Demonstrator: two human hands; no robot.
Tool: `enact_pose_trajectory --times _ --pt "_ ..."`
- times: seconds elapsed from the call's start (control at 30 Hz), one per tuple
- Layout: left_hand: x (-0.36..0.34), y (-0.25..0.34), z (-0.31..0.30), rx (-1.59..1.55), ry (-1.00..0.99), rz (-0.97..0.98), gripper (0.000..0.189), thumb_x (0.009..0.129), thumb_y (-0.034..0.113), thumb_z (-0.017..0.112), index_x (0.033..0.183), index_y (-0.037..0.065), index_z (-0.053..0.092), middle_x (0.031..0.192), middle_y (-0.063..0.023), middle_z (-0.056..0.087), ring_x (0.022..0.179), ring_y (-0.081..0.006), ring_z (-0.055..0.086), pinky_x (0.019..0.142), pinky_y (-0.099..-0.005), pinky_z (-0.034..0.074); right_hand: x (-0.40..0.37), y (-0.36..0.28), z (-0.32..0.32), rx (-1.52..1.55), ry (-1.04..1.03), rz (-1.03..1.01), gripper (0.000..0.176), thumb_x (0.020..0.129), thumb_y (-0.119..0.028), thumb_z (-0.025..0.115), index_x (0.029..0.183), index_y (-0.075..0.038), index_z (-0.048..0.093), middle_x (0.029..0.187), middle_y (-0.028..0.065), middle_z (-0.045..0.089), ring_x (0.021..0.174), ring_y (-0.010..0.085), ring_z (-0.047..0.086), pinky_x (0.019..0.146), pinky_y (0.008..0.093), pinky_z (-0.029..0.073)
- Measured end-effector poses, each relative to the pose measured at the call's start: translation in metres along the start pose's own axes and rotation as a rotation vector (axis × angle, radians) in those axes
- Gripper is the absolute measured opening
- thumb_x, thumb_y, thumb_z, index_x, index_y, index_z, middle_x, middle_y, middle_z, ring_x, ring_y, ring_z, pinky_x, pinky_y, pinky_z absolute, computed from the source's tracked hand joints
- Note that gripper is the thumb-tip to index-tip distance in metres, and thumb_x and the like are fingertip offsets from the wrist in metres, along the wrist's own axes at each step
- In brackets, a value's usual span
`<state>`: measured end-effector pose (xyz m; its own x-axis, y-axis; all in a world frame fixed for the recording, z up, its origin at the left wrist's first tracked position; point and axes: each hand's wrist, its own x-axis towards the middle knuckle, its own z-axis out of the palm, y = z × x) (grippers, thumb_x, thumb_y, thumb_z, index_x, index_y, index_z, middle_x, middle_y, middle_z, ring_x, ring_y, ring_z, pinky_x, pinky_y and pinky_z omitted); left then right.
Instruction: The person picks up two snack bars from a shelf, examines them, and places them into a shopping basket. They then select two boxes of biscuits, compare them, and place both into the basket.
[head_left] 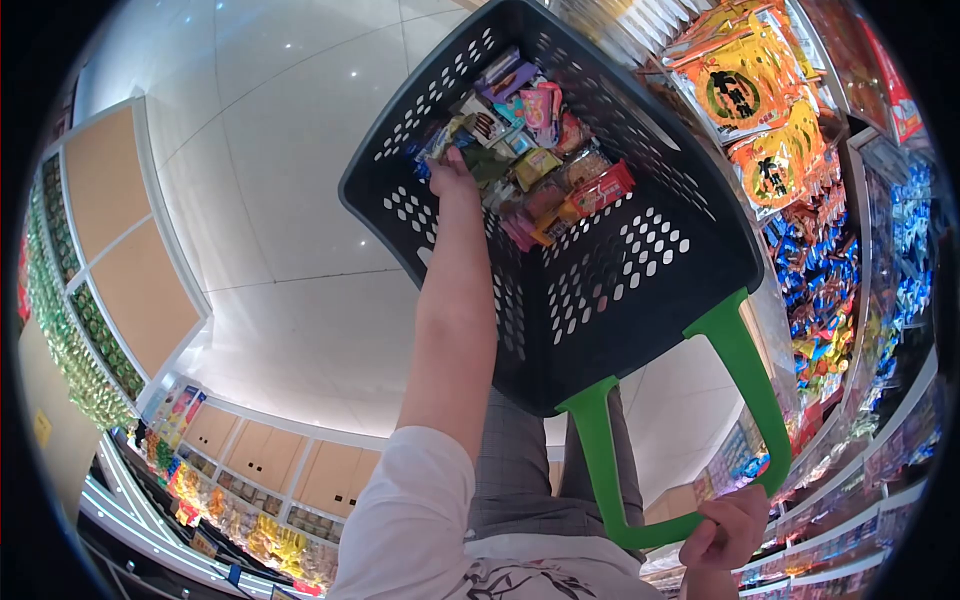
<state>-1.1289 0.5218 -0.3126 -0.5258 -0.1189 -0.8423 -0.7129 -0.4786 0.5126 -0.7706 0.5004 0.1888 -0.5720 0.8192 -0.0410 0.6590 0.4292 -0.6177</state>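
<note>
A dark basket (590,300) with perforated sides fills the middle of the view, tilted, with assorted snack packets (535,150) at its far end. My left hand (452,175) reaches inside, at the left edge of the packets, its fingers pressed together at a dark green packet; what they hold, if anything, is too small to tell. A red packet (604,188) lies at the right of the pile. My right hand (728,525) is wrapped round the green handle (765,390) at the lower right.
Orange snack bags (745,90) are stacked on the right, above bins of blue wrapped sweets (815,255). Shelving with wooden panels (140,290) curves along the left and lower left. Pale tiled floor (290,190) shows left of the basket.
</note>
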Motion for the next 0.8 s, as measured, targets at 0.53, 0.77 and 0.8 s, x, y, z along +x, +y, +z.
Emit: enact_pose_trajectory --times 0.53,0.77,0.8 --pt "-0.022 -0.031 -0.030 0.156 0.020 -0.034 0.030 0.097 0.029 0.045 0.099 0.000 0.053 0.084 -0.0082 0.057 0.069 -0.0177 0.056 0.067 -0.0295 0.054 -0.004 0.001 -0.001 -0.024 0.005 0.031 0.014 0.083 -0.021 0.055 0.086 -0.008 0.058 0.064 0.0008 0.051 0.048 0.0157 0.047 0.047 0.0305 0.033" --pt "-0.004 -0.057 -0.072 0.060 0.029 -0.167 0.030 0.100 0.030 0.040 0.100 0.003 0.052 0.085 -0.0068 0.057 0.071 -0.0168 0.055 0.066 -0.0306 0.051 -0.005 0.003 -0.003 -0.001 -0.008 0.021 0.012 0.083 -0.017 0.053 0.081 -0.005 0.056 0.061 0.0028 0.049 0.052 0.0179 0.044 0.049 0.0301 0.033" --pt "-0.004 -0.053 -0.070 0.059 0.005 -0.166 0.030 0.100 0.031 0.039 0.100 0.003 0.052 0.086 -0.0066 0.057 0.071 -0.0166 0.055 0.066 -0.0303 0.050 -0.006 0.004 -0.002 0.027 -0.004 0.005 0.013 0.083 -0.014 0.052 0.079 -0.003 0.055 0.059 0.0043 0.048 0.053 0.0191 0.042 0.049 0.0300 0.033"
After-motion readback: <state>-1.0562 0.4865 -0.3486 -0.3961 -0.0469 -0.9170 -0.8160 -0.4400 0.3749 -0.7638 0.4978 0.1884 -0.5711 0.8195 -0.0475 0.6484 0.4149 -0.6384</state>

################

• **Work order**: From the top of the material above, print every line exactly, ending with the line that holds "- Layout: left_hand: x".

• **Exercise answer**:
Demonstrator: two human hands; no robot.
Tool: `enact_pose_trajectory --times _ --pt "_ ..."`
- times: seconds elapsed from the call's start (control at 30 Hz), one per tuple
- Layout: left_hand: x (-0.36..0.34), y (-0.25..0.34), z (-0.31..0.30), rx (-1.59..1.55), ry (-1.00..0.99), rz (-0.97..0.98), gripper (0.000..0.189), thumb_x (0.009..0.129), thumb_y (-0.034..0.113), thumb_z (-0.017..0.112), index_x (0.033..0.183), index_y (-0.037..0.065), index_z (-0.053..0.092), middle_x (0.031..0.192), middle_y (-0.063..0.023), middle_z (-0.056..0.087), ring_x (0.022..0.179), ring_y (-0.081..0.006), ring_z (-0.055..0.086), pinky_x (0.019..0.142), pinky_y (-0.099..-0.005), pinky_z (-0.034..0.074); right_hand: x (-0.40..0.37), y (-0.36..0.28), z (-0.32..0.32), rx (-1.52..1.55), ry (-1.04..1.03), rz (-1.03..1.01), gripper (0.000..0.176), thumb_x (0.020..0.129), thumb_y (-0.119..0.028), thumb_z (-0.025..0.115), index_x (0.029..0.183), index_y (-0.075..0.038), index_z (-0.048..0.093), middle_x (0.029..0.187), middle_y (-0.028..0.065), middle_z (-0.045..0.089), ring_x (0.021..0.174), ring_y (-0.010..0.085), ring_z (-0.047..0.086), pinky_x (0.019..0.146), pinky_y (0.008..0.093), pinky_z (-0.029..0.073)

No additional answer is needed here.